Rip current risk increases this weekend as Hurricane Isaias tracks northward

South Seaside Park

A 2014 photo from South Seaside Park. (Justin Auciello/WHYY)

Beachgoers at the Jersey Shore will likely face dangerous rip currents this weekend and early next week as Hurricane Isaias tracks northward, forecasters say.

Wave heights and strength will gradually increase on Saturday and significantly spike on Sunday, according to the National Weather Service office in Mount Holly.

Forecasters are monitoring the potential impacts of Hurricane Isaias on New Jersey.

“Depending on the track, this storm could affect the region by around the late next Monday into Tuesday timeframe. However, both the timing and track remain uncertain as the storm is still far to our south over the Caribbean at this time. Needless to say, this will need to be watched closely,” the forecasters from the Mount Holly office wrote this morning.
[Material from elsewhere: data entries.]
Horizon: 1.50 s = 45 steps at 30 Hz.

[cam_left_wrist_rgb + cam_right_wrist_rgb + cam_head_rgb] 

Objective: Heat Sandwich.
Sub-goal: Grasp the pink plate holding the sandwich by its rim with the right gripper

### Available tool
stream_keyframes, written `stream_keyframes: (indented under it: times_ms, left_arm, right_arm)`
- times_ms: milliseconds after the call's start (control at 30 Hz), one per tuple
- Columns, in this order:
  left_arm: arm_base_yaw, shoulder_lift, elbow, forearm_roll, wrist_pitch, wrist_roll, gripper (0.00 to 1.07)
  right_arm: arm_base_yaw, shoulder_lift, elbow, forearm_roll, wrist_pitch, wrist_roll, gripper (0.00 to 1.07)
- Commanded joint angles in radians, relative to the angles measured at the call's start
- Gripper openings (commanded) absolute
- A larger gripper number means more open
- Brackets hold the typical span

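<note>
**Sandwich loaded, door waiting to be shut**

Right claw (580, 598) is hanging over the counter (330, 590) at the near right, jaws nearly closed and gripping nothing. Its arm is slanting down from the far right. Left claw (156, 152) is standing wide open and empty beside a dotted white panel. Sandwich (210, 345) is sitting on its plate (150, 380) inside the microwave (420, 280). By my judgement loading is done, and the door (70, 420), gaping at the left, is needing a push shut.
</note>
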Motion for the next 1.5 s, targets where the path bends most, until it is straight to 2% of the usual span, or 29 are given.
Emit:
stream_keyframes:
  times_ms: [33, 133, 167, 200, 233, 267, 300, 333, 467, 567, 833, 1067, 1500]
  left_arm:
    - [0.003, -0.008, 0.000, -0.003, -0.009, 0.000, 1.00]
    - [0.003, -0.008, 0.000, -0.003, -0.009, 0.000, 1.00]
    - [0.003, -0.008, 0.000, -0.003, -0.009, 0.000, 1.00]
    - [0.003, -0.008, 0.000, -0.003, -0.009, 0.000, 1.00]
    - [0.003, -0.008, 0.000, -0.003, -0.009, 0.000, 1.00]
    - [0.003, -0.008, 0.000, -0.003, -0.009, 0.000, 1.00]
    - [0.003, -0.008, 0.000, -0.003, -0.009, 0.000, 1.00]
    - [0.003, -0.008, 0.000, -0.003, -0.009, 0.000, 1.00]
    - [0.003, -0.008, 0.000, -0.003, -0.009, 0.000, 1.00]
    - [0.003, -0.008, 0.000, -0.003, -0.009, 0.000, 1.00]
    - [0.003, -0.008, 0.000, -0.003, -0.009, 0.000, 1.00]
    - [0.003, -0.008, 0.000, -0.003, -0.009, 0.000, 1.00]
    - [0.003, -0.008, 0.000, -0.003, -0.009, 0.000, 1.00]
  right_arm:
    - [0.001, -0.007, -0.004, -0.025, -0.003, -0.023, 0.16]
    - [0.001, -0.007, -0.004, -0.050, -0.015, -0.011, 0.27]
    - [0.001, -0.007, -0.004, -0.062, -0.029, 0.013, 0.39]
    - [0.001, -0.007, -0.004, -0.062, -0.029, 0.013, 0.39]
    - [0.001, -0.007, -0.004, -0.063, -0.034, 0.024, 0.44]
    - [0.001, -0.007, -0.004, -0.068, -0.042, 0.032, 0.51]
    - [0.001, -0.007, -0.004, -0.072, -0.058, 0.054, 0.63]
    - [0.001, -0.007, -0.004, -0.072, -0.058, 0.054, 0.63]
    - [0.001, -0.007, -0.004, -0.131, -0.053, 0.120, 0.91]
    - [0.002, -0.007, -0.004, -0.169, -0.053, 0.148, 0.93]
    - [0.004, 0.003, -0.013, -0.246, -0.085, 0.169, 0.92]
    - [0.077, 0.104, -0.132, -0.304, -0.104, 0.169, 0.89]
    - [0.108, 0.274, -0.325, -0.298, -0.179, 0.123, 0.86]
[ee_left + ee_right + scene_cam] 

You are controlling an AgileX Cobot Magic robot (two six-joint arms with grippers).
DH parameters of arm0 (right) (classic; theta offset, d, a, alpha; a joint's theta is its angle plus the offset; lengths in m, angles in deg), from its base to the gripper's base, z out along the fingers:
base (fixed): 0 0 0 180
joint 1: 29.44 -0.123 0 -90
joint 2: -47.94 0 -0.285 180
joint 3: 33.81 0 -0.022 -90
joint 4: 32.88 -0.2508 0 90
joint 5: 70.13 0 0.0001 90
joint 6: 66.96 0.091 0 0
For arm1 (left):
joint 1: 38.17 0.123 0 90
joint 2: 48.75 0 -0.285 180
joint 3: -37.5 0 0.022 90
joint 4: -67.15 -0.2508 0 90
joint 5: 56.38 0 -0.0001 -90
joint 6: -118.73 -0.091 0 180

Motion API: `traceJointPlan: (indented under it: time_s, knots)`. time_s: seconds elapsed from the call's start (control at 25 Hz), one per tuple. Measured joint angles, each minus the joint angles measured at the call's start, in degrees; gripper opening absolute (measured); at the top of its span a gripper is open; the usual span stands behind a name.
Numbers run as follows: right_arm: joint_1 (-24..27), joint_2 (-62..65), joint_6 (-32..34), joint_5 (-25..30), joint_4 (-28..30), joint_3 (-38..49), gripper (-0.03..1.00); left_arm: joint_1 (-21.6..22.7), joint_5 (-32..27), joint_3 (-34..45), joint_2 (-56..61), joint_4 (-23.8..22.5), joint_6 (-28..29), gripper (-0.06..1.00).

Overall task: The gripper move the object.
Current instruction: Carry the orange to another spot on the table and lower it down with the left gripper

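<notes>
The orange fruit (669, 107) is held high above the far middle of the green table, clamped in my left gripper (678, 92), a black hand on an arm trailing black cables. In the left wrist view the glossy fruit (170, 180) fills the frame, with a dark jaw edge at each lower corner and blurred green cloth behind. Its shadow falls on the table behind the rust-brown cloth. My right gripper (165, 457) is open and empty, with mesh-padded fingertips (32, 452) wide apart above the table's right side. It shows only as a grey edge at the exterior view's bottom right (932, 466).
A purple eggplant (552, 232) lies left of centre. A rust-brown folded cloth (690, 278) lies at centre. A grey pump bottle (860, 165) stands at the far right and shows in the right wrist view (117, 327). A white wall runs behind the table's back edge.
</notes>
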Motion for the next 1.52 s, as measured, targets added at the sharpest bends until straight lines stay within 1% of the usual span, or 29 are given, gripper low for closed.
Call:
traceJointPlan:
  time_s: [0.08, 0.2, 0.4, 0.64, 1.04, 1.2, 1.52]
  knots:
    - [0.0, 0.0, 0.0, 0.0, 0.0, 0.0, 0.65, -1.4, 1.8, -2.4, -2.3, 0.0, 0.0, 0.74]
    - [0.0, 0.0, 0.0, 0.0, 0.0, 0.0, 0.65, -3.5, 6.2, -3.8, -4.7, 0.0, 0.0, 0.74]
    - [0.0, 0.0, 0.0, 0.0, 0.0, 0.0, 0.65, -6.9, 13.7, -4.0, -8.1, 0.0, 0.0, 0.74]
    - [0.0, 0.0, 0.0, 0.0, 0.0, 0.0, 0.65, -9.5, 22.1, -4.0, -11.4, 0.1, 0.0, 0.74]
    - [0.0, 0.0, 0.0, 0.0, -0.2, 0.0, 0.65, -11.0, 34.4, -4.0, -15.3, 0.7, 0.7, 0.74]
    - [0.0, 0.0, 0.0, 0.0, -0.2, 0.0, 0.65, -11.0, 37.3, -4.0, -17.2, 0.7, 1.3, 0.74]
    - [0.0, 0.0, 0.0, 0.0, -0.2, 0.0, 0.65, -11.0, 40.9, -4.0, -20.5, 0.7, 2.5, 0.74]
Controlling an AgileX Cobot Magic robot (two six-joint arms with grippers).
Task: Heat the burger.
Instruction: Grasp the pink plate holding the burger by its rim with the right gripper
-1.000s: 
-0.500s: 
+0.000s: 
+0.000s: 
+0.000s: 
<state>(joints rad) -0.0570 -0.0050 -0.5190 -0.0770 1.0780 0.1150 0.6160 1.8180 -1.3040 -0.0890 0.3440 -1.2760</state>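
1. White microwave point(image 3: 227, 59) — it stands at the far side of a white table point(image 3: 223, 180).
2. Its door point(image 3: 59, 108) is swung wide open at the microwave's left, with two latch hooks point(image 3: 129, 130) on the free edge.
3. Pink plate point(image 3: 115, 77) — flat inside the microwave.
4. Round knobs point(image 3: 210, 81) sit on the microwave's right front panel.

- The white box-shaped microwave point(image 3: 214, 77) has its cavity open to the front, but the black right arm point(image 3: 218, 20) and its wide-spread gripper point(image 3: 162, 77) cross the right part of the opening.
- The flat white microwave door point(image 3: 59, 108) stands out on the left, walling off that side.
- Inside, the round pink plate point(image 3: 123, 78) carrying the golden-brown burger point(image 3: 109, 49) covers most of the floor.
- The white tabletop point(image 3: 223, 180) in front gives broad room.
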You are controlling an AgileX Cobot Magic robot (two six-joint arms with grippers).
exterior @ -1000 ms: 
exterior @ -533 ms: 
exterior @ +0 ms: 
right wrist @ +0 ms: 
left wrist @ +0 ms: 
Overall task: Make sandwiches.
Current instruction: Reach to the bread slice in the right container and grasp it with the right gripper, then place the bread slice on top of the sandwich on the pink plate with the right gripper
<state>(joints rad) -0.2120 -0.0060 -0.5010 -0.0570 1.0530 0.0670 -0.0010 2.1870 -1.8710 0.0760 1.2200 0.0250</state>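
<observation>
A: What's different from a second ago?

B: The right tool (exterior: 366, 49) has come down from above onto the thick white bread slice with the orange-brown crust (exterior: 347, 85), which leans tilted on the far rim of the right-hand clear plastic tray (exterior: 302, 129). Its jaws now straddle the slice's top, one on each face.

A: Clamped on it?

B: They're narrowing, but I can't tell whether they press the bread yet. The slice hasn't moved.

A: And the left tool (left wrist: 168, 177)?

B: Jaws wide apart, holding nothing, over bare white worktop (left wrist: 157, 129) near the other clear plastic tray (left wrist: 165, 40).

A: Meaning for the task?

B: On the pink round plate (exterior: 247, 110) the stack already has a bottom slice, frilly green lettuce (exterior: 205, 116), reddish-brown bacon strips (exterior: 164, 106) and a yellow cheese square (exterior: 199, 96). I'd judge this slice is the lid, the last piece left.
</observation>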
New Jersey is within the National Hurricane Center’s “cone of uncertainty” for potential impacts from Isaias.

Rip currents are powerful channels of water that flow quickly away from the shore, often occurring in low spots or breaks in the sandbar and in the vicinity of structures such as groins, jetties, and piers.

How to identify a rip current:

  • A channel of churning, choppy water
  • An area having a notably different color of water
  • A line of foam, seaweed or debris moving steadily seaward
  • A break in the incoming wave pattern

If caught in a rip current, NOAA advises:

  • Stay calm.
  • Don’t fight the current.
  • Escape the current by swimming in a direction that follows the shoreline. When free of the current, swim at an angle — away from the current — toward shore.
  • If you are unable to escape by swimming, float or tread water. When the current weakens, swim at an angle away from the current toward shore.
  • If at any time you feel you will be unable to reach the shore, draw attention to yourself: face the shore and call or wave for help.